Data records:
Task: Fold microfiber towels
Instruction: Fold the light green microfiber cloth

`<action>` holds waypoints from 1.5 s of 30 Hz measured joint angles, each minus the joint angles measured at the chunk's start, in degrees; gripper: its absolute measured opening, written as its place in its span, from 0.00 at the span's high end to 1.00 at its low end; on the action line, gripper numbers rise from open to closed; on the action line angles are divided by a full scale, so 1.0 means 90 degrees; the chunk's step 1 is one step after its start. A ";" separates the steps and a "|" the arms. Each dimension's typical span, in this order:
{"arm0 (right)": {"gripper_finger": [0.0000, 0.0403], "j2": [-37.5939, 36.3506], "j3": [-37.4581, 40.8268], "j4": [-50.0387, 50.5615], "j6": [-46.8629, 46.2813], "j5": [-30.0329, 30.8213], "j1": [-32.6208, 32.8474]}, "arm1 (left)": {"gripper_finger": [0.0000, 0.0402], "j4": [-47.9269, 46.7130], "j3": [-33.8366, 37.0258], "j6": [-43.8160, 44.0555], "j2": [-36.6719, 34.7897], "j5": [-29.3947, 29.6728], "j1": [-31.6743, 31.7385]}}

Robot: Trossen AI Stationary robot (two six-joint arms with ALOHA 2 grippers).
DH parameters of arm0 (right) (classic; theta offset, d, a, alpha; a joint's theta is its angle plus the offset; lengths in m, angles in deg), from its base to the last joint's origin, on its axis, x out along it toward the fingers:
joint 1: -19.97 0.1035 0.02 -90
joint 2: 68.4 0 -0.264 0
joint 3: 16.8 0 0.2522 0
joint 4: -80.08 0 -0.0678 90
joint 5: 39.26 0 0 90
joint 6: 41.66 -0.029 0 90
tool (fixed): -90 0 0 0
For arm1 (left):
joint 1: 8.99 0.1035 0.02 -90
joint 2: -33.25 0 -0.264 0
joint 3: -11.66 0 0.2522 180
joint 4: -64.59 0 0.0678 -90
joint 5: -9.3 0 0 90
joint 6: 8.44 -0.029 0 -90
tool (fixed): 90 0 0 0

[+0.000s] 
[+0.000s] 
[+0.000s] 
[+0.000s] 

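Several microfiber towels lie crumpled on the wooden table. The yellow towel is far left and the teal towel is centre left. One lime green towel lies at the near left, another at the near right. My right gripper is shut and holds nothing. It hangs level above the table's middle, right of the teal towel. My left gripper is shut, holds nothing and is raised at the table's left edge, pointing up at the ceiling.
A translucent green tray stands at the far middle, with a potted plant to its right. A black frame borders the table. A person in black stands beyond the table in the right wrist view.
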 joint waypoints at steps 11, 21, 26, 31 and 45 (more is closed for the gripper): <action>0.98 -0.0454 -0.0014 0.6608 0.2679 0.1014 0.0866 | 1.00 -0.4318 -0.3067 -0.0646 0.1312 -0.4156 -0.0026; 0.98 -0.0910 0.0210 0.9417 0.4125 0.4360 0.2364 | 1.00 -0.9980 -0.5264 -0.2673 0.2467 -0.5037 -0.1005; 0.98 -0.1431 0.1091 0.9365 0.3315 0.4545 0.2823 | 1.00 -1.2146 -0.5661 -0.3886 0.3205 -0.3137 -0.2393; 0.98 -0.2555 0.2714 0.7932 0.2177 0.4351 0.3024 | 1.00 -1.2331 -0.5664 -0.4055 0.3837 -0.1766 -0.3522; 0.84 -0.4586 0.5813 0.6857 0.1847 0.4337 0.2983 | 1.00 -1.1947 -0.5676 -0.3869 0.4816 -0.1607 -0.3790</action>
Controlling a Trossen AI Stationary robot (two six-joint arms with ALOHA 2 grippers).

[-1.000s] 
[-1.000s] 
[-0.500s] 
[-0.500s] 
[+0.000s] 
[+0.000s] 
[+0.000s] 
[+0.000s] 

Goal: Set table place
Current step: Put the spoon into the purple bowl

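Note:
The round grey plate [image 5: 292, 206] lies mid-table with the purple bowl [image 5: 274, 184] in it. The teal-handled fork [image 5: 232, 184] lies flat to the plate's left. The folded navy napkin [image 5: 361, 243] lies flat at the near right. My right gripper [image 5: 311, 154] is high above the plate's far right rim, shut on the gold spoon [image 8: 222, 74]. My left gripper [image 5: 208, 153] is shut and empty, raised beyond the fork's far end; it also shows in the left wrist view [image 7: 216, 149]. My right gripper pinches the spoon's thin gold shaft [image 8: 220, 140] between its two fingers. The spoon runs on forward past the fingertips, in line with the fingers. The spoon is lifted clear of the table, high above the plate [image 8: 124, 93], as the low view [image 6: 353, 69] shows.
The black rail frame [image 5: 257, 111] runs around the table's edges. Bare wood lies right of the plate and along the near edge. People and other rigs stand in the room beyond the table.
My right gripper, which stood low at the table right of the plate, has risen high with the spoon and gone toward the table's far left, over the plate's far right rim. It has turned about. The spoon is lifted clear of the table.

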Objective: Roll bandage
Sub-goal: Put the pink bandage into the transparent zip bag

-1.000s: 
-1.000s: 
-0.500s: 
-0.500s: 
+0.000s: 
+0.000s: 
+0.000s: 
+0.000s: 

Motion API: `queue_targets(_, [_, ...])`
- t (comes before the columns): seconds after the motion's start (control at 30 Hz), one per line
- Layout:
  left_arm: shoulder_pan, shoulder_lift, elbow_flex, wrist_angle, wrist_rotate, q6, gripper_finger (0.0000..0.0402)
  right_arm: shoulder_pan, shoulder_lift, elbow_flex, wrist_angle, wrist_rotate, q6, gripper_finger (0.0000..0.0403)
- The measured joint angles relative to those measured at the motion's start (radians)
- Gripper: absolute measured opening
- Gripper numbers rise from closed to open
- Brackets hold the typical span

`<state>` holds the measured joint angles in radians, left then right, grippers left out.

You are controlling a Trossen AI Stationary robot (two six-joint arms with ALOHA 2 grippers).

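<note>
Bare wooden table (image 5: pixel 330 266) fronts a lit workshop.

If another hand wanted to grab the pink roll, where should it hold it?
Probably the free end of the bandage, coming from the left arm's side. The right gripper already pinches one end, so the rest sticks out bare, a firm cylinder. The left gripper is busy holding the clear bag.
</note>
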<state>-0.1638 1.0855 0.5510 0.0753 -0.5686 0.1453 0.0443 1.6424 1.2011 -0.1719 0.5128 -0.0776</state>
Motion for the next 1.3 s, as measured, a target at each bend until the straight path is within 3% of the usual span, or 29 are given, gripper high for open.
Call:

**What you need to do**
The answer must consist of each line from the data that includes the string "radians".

**Task output**
- The measured joint angles relative to those measured at the motion's start (radians)
`<state>` holds the measured joint angles in radians, left then right, grippers left out.

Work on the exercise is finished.